Mesmo com todas as deficiências do modelo e o crescente risco fiscal, a parceria imobiliária subsiste, em uma clara sinalização do mercado de que não há, ainda, estrutura mais adequada para instrumentalizar, juridicamente, a comunhão de esforços entre terrenistas e desenvolvedores imobiliários.

É possível apontar que a subsistência da parceria imobiliária se dá, em grande medida, por ser o modelo negocial que melhor atende aos interesses dos desenvolvedores imobiliários, afinal, são eles os participantes recorrentes do mercado de loteamentos. Essa adequação da parceria aos interesses dos desenvolvedores imobiliários se revela tanto nas características apontadas como positivas neste trabalho, a exemplo do melhor alinhamento entre desembolsos e geração de caixa que ela proporciona, como – num ponto mais sensível e controverso – nas deficiências do modelo, em especial na não exposição direta do desenvolvedor imobiliário às contingências do empreendimento.

Para promover a subsistência do modelo, os desenvolvedores imobiliários, ao longo do tempo, passaram a adotar soluções contratuais que conferissem maior conforto aos terrenistas, como cláusulas de indenização e garantias, matérias sujeitas a consenso e limitações temporais para o cumprimento de determinadas etapas de planejamento e execução dos projetos.
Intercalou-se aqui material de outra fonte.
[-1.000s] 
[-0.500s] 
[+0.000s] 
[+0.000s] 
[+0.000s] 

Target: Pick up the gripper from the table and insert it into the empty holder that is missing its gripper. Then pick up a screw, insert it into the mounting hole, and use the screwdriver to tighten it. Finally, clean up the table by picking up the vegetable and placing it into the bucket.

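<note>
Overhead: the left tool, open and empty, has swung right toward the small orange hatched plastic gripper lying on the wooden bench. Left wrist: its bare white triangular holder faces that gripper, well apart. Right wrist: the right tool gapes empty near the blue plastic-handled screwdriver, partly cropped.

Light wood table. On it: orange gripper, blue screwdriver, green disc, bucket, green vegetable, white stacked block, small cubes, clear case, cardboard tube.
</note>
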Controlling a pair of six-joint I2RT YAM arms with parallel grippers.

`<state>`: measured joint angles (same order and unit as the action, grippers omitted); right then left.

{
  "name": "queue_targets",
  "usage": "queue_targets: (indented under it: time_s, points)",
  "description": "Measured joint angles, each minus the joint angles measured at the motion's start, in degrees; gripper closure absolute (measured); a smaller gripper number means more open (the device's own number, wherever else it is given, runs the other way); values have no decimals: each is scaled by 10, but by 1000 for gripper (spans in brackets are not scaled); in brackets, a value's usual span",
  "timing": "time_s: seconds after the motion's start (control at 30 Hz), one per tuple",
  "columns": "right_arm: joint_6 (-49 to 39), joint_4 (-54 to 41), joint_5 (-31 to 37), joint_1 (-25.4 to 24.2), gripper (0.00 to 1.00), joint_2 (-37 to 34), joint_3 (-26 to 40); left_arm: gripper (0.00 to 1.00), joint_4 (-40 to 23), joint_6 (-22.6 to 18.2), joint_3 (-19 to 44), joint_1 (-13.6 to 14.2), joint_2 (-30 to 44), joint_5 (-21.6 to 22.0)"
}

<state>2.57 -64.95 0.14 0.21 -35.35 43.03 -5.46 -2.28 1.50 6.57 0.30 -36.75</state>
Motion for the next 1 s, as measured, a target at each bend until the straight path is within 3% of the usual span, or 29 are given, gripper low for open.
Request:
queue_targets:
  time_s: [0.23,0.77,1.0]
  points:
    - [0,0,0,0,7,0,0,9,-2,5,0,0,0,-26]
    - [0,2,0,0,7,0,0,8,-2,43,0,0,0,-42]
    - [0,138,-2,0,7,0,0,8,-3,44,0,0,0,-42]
Essa tendência evolutiva – e, consequentemente, a própria subsistência da parceria – parece atrelada ao poder de barganha das partes, normalmente inclinado em favor do desenvolvedor imobiliário, até mesmo por uma questão de assimetria informacional entre aqueles que desenvolvem uma atividade empresarial com habitualidade e os que não o fazem ou o fizeram de forma esporádica, como é o caso da maioria dos terrenistas.

A equação que determina o poder de barganha das partes – terrenista e desenvolvedor imobiliário – não é constante, variando, por exemplo, à medida que o primeiro ofereça terreno de características mais atrativas e peculiares, situação que tende a se tornar cada vez mais comum quanto maior for a ocupação dos grandes e médios centros urbanos, ou quanto maior for a garantia reputacional trazida pelo desenvolvedor imobiliário para o sucesso do projeto. Mesmo nos cenários de maior equilíbrio entre as partes, ainda não há indícios de uma ruptura do mercado de loteamentos com a parceria imobiliária.
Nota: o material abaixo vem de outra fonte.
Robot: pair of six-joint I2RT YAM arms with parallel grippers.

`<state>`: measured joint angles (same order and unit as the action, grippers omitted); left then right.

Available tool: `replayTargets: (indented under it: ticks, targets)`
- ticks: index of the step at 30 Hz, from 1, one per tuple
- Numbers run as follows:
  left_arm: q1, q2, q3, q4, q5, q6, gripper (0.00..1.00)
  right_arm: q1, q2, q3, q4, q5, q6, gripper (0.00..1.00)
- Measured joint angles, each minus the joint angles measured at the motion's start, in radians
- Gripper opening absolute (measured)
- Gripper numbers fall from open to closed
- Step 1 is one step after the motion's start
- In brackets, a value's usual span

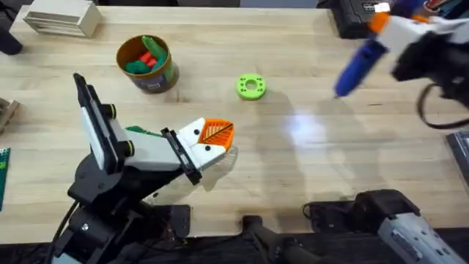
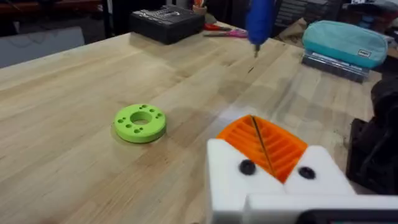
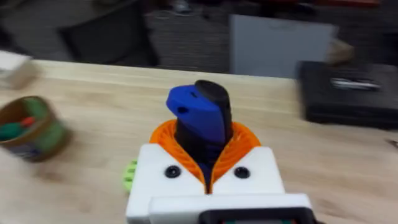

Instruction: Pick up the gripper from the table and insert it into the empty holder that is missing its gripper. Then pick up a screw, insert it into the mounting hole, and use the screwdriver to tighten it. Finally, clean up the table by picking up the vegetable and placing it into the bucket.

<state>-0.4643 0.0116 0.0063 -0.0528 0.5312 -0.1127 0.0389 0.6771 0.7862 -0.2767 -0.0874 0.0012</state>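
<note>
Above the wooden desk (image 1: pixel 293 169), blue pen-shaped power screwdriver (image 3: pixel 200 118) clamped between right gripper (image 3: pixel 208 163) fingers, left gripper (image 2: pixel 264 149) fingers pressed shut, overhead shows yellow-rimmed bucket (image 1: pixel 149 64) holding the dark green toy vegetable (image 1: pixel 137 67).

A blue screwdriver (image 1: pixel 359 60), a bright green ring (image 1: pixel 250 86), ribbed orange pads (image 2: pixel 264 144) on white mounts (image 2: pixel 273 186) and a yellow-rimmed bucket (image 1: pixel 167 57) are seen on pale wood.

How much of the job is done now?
Looks done: the left end effector carries orange ribbed tips on both white mounts, and a dark green toy piece lies in the round yellow-rimmed bucket. In hand: the right end effector grips the blue pen-shaped screwdriver in the air. Left: perhaps tightening; I cannot tell.
</note>
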Motion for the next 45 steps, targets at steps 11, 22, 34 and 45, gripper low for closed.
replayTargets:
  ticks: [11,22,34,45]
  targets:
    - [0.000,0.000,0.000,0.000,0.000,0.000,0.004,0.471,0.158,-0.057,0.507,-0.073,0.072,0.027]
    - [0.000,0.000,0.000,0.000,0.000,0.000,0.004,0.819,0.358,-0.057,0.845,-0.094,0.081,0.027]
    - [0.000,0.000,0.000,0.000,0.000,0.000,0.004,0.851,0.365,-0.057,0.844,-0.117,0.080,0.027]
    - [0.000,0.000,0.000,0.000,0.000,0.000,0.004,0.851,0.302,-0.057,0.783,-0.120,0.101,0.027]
Pode-se argumentar, ainda, em favor de modelagens de natureza sinalagmática como alternativas mais adequadas para reger a relação entre terrenistas e desenvolvedores imobiliários. Algumas dessas modelagens seriam a já utilizada permuta física (terreno por futuros lotes) ou a que se convencionou chamar de “permuta financeira” (terreno por percentual nas receitas do empreendimento), a venda do imóvel ao desenvolvedor imobiliário, adotando- se fluxo de pagamentos que permita melhor alinhamento com o caixa gerado pelo projeto ou mesmo alguma espécie de transferência de propriedade em caráter fiduciário ao desenvolvedor imobiliário, com a finalidade específica de permitir a execução do loteamento.

Este trabalho, ao focar em uma concepção de comunhão de esforços e resultados entre terrenista e desenvolvedor imobiliário, limitou-se à análise de alternativas de feição societária, que parecem mais compatíveis com o desenho atual das parcerias imobiliárias. Importa reconhecer, contudo, que um estudo mais abrangente, incluindo alternativas não-societárias, pode oferecer novos caminhos para a implantação de loteamentos urbanos ou, no mínimo, uma visão diferente e enriquecedora para o debate sobre o modelo negocial da parceria imobiliária. De todo modo, importa igualmente reconhecer a força da parceria imobiliária para o mercado de loteamentos. Se esse setor não pode hoje prescindir da parceria imobiliária, o caminho da adequação legislativa, corrigindo as distorções e aumentando a segurança jurídica na utilização dessa modelagem negocial, parece mais apropriado.